* _TASK_
Would you write out all of the records that follow, exactly as they stand?

Stored items from a collection
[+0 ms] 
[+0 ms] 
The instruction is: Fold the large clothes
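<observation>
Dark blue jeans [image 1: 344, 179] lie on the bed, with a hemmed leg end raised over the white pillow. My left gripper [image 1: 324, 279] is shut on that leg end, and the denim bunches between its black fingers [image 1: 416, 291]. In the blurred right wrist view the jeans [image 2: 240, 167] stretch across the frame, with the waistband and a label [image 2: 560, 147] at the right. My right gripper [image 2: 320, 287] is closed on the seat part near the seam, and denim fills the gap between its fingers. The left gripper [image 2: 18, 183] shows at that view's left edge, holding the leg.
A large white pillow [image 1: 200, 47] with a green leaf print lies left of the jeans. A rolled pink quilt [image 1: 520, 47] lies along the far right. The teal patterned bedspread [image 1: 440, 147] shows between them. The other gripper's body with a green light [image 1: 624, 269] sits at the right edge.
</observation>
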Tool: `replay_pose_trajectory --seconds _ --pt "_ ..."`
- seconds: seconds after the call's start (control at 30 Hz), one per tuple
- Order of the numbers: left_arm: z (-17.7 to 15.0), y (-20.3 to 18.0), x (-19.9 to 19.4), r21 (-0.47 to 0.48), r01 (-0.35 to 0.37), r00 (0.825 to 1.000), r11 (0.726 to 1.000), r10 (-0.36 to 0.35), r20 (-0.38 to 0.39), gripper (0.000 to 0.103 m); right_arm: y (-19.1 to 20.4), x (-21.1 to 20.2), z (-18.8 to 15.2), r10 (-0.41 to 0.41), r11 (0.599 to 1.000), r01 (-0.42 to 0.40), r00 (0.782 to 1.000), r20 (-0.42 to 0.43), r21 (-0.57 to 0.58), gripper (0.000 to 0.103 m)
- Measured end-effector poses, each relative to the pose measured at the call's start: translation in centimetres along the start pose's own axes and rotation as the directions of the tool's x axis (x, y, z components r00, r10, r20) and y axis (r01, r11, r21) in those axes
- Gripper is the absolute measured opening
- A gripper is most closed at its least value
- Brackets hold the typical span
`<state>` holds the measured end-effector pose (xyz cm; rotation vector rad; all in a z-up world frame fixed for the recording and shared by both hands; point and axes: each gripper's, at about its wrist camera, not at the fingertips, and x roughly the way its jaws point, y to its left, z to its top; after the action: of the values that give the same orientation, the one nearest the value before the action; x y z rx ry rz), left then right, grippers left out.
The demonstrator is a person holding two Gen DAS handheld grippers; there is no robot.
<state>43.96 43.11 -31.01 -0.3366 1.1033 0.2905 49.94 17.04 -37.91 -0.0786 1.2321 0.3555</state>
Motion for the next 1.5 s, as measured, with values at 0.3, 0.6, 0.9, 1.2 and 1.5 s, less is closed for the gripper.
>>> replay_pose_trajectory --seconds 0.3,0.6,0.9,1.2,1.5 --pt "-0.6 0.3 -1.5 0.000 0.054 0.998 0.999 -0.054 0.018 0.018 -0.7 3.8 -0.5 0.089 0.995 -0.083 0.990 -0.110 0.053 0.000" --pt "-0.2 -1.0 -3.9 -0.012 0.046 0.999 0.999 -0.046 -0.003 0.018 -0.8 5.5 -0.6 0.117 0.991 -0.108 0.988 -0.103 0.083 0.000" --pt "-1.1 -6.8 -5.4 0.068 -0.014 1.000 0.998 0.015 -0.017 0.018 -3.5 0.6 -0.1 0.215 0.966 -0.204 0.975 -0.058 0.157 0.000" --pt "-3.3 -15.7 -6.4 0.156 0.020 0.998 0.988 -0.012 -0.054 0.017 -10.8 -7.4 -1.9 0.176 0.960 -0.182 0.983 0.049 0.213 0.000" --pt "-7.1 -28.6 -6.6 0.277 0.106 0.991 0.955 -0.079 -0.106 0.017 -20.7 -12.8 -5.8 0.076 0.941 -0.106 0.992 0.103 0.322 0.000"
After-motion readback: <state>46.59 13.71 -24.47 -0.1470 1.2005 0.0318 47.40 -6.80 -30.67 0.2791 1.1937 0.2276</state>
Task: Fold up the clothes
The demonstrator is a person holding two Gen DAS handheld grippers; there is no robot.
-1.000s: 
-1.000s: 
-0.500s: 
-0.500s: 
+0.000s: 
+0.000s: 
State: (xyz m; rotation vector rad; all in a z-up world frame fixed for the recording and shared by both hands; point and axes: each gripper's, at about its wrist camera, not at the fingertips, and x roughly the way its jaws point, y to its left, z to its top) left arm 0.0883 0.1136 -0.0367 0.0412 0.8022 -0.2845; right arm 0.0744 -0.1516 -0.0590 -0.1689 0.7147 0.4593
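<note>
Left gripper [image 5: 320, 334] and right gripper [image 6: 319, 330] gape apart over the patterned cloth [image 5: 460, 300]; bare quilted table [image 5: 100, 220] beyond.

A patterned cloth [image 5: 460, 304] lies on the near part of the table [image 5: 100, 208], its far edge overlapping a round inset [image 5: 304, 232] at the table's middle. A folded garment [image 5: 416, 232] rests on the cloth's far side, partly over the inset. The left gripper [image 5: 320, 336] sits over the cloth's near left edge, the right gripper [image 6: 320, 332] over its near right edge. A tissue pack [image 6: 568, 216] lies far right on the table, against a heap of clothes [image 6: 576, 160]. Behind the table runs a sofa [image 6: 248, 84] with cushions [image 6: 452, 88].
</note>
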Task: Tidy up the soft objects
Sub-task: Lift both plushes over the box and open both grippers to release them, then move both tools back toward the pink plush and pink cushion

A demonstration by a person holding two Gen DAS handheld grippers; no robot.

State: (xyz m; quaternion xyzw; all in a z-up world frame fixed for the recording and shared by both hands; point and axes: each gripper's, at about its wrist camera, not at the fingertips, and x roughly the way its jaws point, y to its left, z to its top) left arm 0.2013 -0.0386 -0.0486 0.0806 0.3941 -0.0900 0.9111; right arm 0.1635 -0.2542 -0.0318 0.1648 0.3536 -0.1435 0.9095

* _WRITTEN SOLUTION_
[+0 ms] 
[+0 ms] 
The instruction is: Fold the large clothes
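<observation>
Dark blue jeans [image 1: 344, 179] lie on the bed, with a hemmed leg end raised over the white pillow. My left gripper [image 1: 324, 279] is shut on that leg end, and the denim bunches between its black fingers [image 1: 416, 291]. In the blurred right wrist view the jeans [image 2: 240, 167] stretch across the frame, with the waistband and a label [image 2: 560, 147] at the right. My right gripper [image 2: 320, 287] is closed on the seat part near the seam, and denim fills the gap between its fingers. The left gripper [image 2: 18, 183] shows at that view's left edge, holding the leg.
A large white pillow [image 1: 200, 47] with a green leaf print lies left of the jeans. A rolled pink quilt [image 1: 520, 47] lies along the far right. The teal patterned bedspread [image 1: 440, 147] shows between them. The other gripper's body with a green light [image 1: 624, 269] sits at the right edge.
</observation>
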Tool: `replay_pose_trajectory --seconds _ --pt "_ ..."`
- seconds: seconds after the call's start (control at 30 Hz), one per tuple
- Order of the numbers: left_arm: z (-17.7 to 15.0), y (-20.3 to 18.0), x (-19.9 to 19.4), r21 (-0.47 to 0.48), r01 (-0.35 to 0.37), r00 (0.825 to 1.000), r11 (0.726 to 1.000), r10 (-0.36 to 0.35), r20 (-0.38 to 0.39), gripper (0.000 to 0.103 m); right_arm: y (-19.1 to 20.4), x (-21.1 to 20.2), z (-18.8 to 15.2), r10 (-0.41 to 0.41), r11 (0.599 to 1.000), r01 (-0.42 to 0.40), r00 (0.782 to 1.000), r20 (-0.42 to 0.43), r21 (-0.57 to 0.58), gripper (0.000 to 0.103 m)
- Measured end-effector poses, each relative to the pose measured at the call's start: translation in centimetres along the start pose's own axes and rotation as the directions of the tool's x axis (x, y, z components r00, r10, r20) and y axis (r01, r11, r21) in those axes
- Gripper is the absolute measured opening
- A gripper is most closed at its least value
- Brackets hold the typical span
`<state>` holds the measured end-effector pose (xyz cm; rotation vector rad; all in a z-up world frame fixed for the recording and shared by both hands; point and axes: each gripper's, at about its wrist camera, not at the fingertips, and x roughly the way its jaws point, y to its left, z to its top; after the action: of the values that give the same orientation, the one nearest the value before the action; x y z rx ry rz), left then right, grippers left out.
The demonstrator is a person holding two Gen DAS handheld grippers; there is no robot.
<state>43.96 43.11 -31.01 -0.3366 1.1033 0.2905 49.94 17.04 -37.91 -0.0786 1.2321 0.3555</state>
Motion for the next 1.5 s, as measured, with values at 0.3, 0.6, 0.9, 1.2 and 1.5 s, less is closed for the gripper.
>>> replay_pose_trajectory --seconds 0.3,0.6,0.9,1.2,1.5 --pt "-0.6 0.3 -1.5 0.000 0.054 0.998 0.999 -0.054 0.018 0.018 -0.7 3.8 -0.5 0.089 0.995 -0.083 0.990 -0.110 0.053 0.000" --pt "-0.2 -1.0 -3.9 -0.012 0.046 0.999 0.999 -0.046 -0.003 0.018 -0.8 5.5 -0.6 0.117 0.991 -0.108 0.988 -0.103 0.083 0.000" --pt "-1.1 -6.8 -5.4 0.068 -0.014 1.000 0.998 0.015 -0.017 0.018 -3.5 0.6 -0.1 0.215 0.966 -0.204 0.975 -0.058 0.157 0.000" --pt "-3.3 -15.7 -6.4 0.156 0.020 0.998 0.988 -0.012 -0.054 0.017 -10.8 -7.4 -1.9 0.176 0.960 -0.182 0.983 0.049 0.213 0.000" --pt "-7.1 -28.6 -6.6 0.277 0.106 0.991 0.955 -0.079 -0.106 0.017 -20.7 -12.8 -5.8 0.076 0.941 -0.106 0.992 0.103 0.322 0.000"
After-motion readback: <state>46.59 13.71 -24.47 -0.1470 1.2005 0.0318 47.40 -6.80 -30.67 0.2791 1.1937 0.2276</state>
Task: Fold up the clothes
The demonstrator is a person holding two Gen DAS handheld grippers; there is no robot.
-1.000s: 
-1.000s: 
-0.500s: 
-0.500s: 
+0.000s: 
+0.000s: 
State: (xyz m; rotation vector rad; all in a z-up world frame fixed for the recording and shared by both hands; point and axes: each gripper's, at about its wrist camera, not at the fingertips, and x roughly the way its jaws point, y to its left, z to its top) left arm 0.0883 0.1136 -0.0367 0.0412 0.8022 -0.2845; right arm 0.0744 -0.1516 -0.0590 -0.1689 0.7147 0.4593
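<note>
Left gripper [image 5: 320, 334] and right gripper [image 6: 319, 330] gape apart over the patterned cloth [image 5: 460, 300]; bare quilted table [image 5: 100, 220] beyond.

A patterned cloth [image 5: 460, 304] lies on the near part of the table [image 5: 100, 208], its far edge overlapping a round inset [image 5: 304, 232] at the table's middle. A folded garment [image 5: 416, 232] rests on the cloth's far side, partly over the inset. The left gripper [image 5: 320, 336] sits over the cloth's near left edge, the right gripper [image 6: 320, 332] over its near right edge. A tissue pack [image 6: 568, 216] lies far right on the table, against a heap of clothes [image 6: 576, 160]. Behind the table runs a sofa [image 6: 248, 84] with cushions [image 6: 452, 88].
</note>
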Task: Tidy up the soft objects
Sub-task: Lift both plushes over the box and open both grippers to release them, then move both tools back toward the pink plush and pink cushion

A demonstration by a person holding two Gen DAS handheld grippers; no robot.

State: (xyz m; quaternion xyzw; all in a z-up world frame fixed for the recording and shared by both hands; point and axes: each gripper's, at about its wrist camera, not at the fingertips, and x roughly the way its jaws point, y to its left, z to its top) left arm 0.2013 -0.0386 -0.0486 0.0806 0.3941 -0.0900 0.9111; right arm 0.1635 -0.2542 -0.0318 0.1648 0.3536 -0.1435 0.9095

No further work remains in this exercise.